Campbell’s statement referred to “a competitive marketplace for medicines where large, powerful purchasers negotiate aggressively, and generic utilization rates are nearly 90 percent.”

One of the most common policy solutions offered to address rising drug costs is increased transparency in pricing. The Campaign for Sustainable Rx Pricing, a coalition of more than 80 health care groups, released a set of policies last month, including several related to transparency.

Importantly, the group stopped short of endorsing transparency in rebate negotiations. “It’s a complex issue,” said John Rother, the head of CSRxP. “Transparency would probably require a new set of business practices.  Given this, the Campaign has stopped short of focusing on rebates.”

The rebate process is complicated. Drugmakers negotiate with a buyer who can either be a middleman, called a pharmacy benefit manager, or directly with an insurer. From the drugmakers’ perspective, one reason for offering discounts is to get their drug a more favorable position within a plan’s benefit design. If a drug becomes a preferred drug within specific health plans, doctors are more likely to prescribe it and patients are more likely to ask for it.

“Drug companies give rebates in competitive categories when they’re trying to win a favorable position on a formulary,” said Dan Mendelson, CEO of Avalere Health, an independent consulting firm.

A formulary is essentially an insurer’s list of covered drugs. Formularies are usually divided into tiers, and each tier has a different amount of cost-sharing for the patient. The theory is that a patient or a doctor is more likely to choose a drug with only a $5 copay than a drug with a $50 dollar copay.

“It is that competitive dynamic that creates rebates. The government allows these rebates to be confidential because they know confidentiality will increase the rebates. In other words, it’s a bidding process,” Mendelson said.

Mendelson said it’s often the case that when a drug’s list price is increasing, the amount of a rebate is also increasing. The IMS study would support that line of thought.

Insurers disagree. While they acknowledge that drug spending numbers usually don’t reflect rebates and discounts, AHIP’s Krusing said prices are still climbing and insurers are feeling the brunt of it.
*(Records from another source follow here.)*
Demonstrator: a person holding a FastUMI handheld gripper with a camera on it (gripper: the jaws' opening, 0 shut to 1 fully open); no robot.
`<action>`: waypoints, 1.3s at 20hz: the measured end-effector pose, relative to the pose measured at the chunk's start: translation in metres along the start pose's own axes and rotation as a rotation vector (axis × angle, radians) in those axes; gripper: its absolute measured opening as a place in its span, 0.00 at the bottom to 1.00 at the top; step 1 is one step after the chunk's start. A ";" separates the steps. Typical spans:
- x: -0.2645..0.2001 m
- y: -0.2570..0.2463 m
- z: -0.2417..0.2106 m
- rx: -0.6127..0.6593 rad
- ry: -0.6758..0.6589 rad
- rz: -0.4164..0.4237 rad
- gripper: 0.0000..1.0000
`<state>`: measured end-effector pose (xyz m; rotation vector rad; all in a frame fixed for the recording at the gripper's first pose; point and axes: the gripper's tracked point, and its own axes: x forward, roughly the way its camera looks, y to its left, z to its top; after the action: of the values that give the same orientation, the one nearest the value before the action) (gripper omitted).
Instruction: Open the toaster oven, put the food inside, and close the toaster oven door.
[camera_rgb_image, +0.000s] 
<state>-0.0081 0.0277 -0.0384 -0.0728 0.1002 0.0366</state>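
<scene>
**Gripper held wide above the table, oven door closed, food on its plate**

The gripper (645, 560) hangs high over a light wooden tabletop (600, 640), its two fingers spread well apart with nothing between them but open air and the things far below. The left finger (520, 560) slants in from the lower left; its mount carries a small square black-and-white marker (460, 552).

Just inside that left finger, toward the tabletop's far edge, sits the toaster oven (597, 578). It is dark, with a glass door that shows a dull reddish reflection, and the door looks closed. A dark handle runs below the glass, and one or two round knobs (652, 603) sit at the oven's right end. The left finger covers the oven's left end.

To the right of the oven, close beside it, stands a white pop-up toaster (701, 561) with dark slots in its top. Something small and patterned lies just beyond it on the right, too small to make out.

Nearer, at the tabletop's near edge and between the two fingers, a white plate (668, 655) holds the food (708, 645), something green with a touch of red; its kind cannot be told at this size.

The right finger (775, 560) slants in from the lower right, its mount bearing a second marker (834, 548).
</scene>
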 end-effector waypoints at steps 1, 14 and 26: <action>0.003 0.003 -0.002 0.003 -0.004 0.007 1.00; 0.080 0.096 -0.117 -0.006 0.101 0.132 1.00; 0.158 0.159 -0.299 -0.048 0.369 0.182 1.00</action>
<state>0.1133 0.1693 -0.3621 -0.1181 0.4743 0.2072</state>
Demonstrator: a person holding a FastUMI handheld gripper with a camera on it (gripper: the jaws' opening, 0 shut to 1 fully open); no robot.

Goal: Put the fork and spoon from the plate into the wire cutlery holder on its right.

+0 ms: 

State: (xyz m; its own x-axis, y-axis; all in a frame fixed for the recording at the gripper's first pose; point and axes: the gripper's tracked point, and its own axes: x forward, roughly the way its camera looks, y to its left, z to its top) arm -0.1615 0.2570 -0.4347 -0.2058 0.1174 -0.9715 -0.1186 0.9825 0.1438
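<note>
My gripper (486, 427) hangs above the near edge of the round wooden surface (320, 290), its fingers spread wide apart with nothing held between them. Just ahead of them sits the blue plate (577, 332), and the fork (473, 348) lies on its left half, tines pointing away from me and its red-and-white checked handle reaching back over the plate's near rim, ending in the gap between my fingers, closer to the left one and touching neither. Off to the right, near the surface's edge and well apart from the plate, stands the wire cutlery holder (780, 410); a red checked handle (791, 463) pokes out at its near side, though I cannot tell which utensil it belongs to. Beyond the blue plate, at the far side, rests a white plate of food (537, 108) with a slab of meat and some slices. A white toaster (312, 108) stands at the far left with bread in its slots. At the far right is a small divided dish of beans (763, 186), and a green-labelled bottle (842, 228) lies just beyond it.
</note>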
“It doesn’t account for the fact that drug companies are setting the list price higher and higher, so any of the negotiation that takes place may wipe out any cost savings,” she said. “That’s certainly the case when plans are negotiating with a monopoly, or one company producing the only treatment.”

It’s hard to say who’s right without more information. But there is tacit agreement within the industry that providing more information about rebates and discounts would probably mean the practice would stop.

“That additional regulation or transparency would result in less competition or would be likely to result in less competition,” Mendelson said. “Because if you have to disclose the rebate, you might not give it.”